# GIVEN MATERIAL

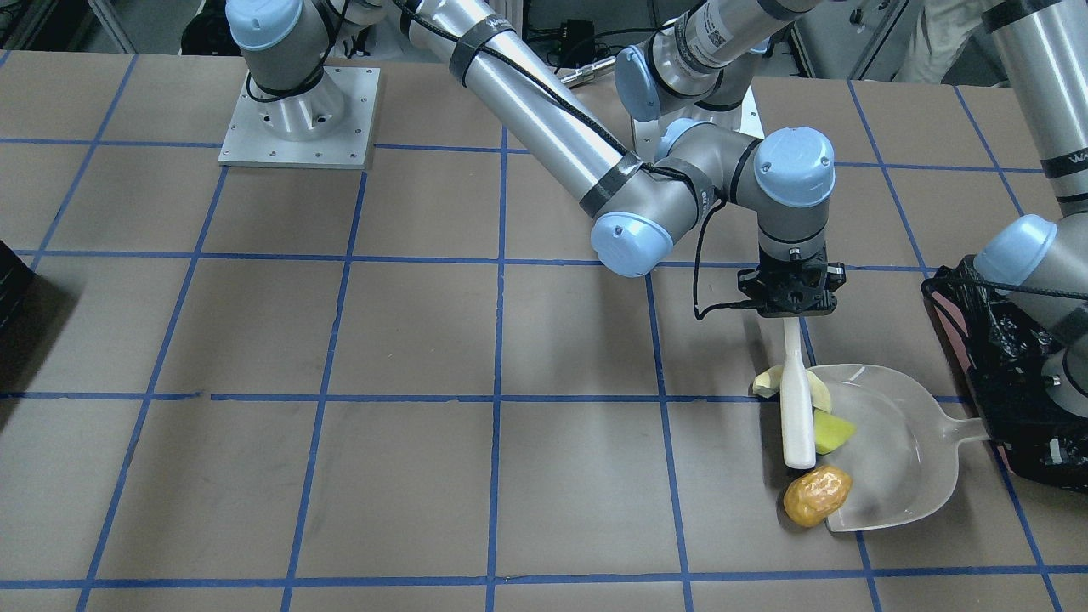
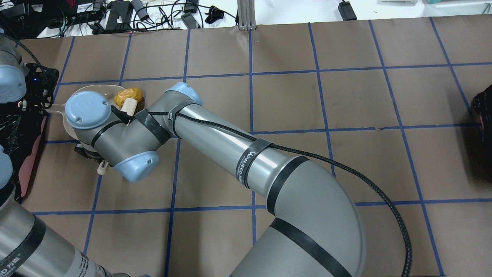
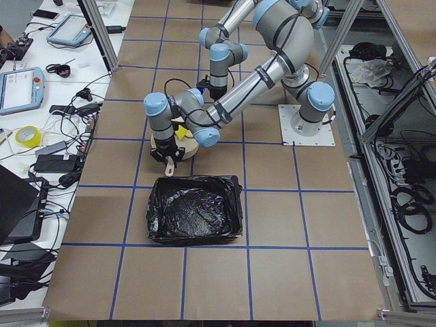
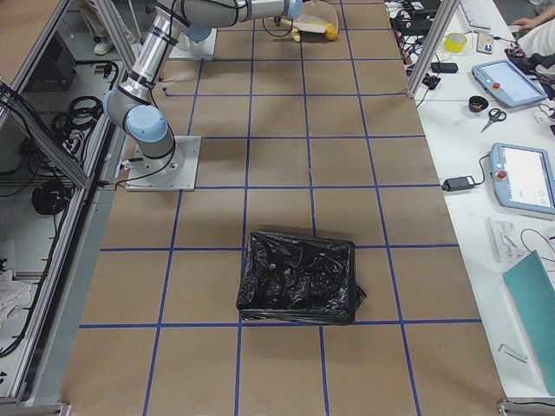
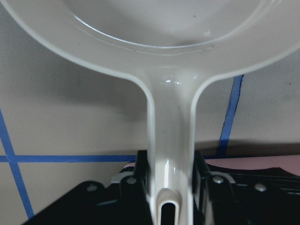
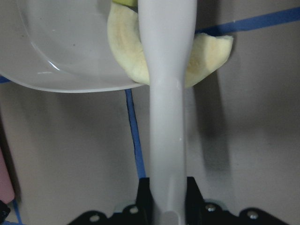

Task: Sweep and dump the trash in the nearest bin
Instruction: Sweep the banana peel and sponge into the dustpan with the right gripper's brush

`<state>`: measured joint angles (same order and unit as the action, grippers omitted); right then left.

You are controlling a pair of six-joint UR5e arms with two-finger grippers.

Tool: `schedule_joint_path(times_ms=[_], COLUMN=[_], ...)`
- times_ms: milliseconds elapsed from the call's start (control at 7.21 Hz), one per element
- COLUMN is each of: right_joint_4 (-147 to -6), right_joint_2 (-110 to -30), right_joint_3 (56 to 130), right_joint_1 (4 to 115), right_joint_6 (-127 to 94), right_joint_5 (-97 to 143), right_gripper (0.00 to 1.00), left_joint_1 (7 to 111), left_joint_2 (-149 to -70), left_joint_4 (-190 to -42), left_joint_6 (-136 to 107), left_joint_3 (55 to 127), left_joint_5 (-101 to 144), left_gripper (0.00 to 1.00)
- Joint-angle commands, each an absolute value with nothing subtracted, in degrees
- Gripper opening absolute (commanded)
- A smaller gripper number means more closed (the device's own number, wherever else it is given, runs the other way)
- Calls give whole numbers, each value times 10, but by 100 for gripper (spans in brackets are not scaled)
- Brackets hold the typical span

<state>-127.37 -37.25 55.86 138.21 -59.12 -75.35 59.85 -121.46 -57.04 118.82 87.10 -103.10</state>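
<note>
At the dustpan lip, trash beside the brush.

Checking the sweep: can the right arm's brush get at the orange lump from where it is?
Probably yes. The right claw holds the brush, whose tip ends right beside the orange lump at the dustpan lip, with nothing between them.

Open room: middle of brown paper desk with blue tape grid. Robot's-left end crowded: white plastic dustpan, white brush lying across its mouth, pinkish-red black-bagged bin just behind dustpan handle. Grey right arm spans diagonally above desk.
</note>
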Motion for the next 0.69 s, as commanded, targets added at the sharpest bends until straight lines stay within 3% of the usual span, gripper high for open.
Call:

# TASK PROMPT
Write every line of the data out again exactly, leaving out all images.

# YOUR RESPONSE
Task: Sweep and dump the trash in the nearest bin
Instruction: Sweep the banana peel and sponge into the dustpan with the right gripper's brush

`<state>`: measured joint angles (same order and unit as the action, grippers omitted); right then left.

You are controlling a pair of six-joint UR5e arms with two-finger grippers.

Tool: `schedule_joint_path(times_ms=[_], COLUMN=[_], ...)`
- times_ms: milliseconds elapsed from the call's start (control at 7.21 Hz), one per element
- COLUMN is each of: right_joint_4 (-147 to -6), right_joint_2 (-110 to -30), right_joint_3 (56 to 130), right_joint_1 (4 to 115), right_joint_6 (-127 to 94), right_joint_5 (-97 to 143), right_gripper (0.00 to 1.00), left_joint_1 (7 to 111), left_joint_2 (-149 to -70), left_joint_4 (-190 to -42), left_joint_6 (-136 to 107), left_joint_3 (55 to 127), left_joint_5 (-101 to 144), left_gripper (0.00 to 1.00)
- Joint-angle commands, each an absolute value with nothing subtracted, in degrees
- Gripper opening absolute (commanded)
- A smaller gripper number means more closed (the device's own number, wherever else it is given, runs the other way)
- Calls give whole numbers, each value times 10, but by 100 for gripper (spans in brackets are not scaled)
- Brackets hold the typical span

<state>-127.37 -37.25 55.86 138.21 -59.12 -75.35 59.85 -121.46 -57.04 118.82 87.10 -103.10</state>
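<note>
At the dustpan lip, trash beside the brush.

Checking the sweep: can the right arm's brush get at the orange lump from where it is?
Probably yes. The right claw holds the brush, whose tip ends right beside the orange lump at the dustpan lip, with nothing between them.

Open room: middle of brown paper desk with blue tape grid. Robot's-left end crowded: white plastic dustpan, white brush lying across its mouth, pinkish-red black-bagged bin just behind dustpan handle. Grey right arm spans diagonally above desk.
</note>
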Motion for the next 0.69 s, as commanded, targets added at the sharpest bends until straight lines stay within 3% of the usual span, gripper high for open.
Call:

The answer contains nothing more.